Electron Transport Simulations and Band Structure Calculations of New Materials for Electronics: Silicon Carbide and Carbon Nanotubes.

Abstract

Silicon carbide (SiC) and carbon nanotubes (CNTs) are two materials which have promising potential in electronics. Due to its large bandgap and large thermal conductivity, SiC is targeted as a potential material for use in high-power high-temperature electronics. Carbon nanotubes are at the forefront of current research in nanoelectronics, and field-effect nanotube transistors have already been developed in research laboratories. The small dimensions of these materials suggests their possible use in densely packed CNT-integrated circuits. Carbon nanotubes also appear to have very large electron mobilities, and may have applications in high-speed electronic devices.

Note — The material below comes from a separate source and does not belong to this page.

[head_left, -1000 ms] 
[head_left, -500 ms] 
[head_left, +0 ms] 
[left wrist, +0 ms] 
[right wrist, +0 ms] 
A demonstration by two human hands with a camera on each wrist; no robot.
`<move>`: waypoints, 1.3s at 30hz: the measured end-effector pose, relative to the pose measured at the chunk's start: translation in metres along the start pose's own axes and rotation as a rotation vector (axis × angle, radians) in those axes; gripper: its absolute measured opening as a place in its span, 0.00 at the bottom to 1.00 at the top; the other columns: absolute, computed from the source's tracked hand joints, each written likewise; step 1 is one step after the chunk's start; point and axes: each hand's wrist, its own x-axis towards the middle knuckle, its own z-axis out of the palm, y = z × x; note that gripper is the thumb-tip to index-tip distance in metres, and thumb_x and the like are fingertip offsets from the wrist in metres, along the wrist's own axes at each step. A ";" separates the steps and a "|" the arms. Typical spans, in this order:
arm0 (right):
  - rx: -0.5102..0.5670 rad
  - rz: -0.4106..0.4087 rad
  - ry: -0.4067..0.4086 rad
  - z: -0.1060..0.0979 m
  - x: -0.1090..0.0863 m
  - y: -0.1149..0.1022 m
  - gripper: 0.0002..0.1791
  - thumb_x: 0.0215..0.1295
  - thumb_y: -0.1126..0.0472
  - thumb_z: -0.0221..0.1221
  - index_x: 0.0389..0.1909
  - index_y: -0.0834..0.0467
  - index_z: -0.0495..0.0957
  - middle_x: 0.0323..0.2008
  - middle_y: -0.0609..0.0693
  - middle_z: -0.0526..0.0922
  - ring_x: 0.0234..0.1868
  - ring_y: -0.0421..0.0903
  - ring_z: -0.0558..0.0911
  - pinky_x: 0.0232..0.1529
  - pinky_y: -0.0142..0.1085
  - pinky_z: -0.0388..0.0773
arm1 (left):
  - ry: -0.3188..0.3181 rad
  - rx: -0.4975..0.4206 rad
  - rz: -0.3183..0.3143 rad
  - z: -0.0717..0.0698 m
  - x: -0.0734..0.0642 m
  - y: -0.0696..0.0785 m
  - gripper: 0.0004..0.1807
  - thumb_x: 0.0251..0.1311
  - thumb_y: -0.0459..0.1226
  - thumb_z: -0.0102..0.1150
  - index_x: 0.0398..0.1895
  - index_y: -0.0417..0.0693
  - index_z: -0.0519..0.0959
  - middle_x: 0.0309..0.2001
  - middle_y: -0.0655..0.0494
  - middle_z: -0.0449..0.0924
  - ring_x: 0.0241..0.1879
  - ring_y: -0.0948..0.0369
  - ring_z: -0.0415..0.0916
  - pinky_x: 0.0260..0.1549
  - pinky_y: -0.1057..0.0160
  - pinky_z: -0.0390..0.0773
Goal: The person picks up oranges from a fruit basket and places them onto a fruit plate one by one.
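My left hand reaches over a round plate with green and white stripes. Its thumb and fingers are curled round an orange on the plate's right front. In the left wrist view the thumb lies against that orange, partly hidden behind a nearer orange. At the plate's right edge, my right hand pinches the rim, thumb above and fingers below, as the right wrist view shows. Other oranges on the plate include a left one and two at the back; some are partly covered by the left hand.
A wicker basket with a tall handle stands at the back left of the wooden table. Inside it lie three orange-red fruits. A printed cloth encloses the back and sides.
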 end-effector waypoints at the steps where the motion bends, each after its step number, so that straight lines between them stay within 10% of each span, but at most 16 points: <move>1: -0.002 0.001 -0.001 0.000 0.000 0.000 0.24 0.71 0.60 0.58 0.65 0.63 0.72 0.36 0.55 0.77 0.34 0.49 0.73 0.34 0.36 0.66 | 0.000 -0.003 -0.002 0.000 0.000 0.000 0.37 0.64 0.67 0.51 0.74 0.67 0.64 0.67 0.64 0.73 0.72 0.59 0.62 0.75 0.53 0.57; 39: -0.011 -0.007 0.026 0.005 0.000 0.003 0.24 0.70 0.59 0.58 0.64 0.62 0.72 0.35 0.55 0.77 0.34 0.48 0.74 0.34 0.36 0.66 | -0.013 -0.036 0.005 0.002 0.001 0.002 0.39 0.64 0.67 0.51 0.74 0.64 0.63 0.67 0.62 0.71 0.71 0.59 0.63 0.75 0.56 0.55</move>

In this work the properties of the electronic structure and electron transport in silicon carbide and in semiconducting zig-zag carbon nanotubes are studied. For SiC, a new method to calculate the bulk band structure is developed. The conduction band minimum is found to lie at the $L$ and $M$ points in the Brillouin zones of 4H and 6H-SiC respectively. The quasi-2D band structure of hexagonal SiC is also determined for a number of lattice orientations. Electron transport in SiC is investigated in the bulk and at the SiC/oxide interface. The dependence of transport on the lattice temperature, applied field, and crystal orientation is studied.

A methodology for semiclassical transport of electrons in semiconducting carbon nanotubes is also developed. Monte Carlo simulations predict large low-field mobilities (4000-13000 cm*cm/Vs) agreeing with experiments. The simulations also predict high electron drift velocities (500 km/s) and negative differential resistance.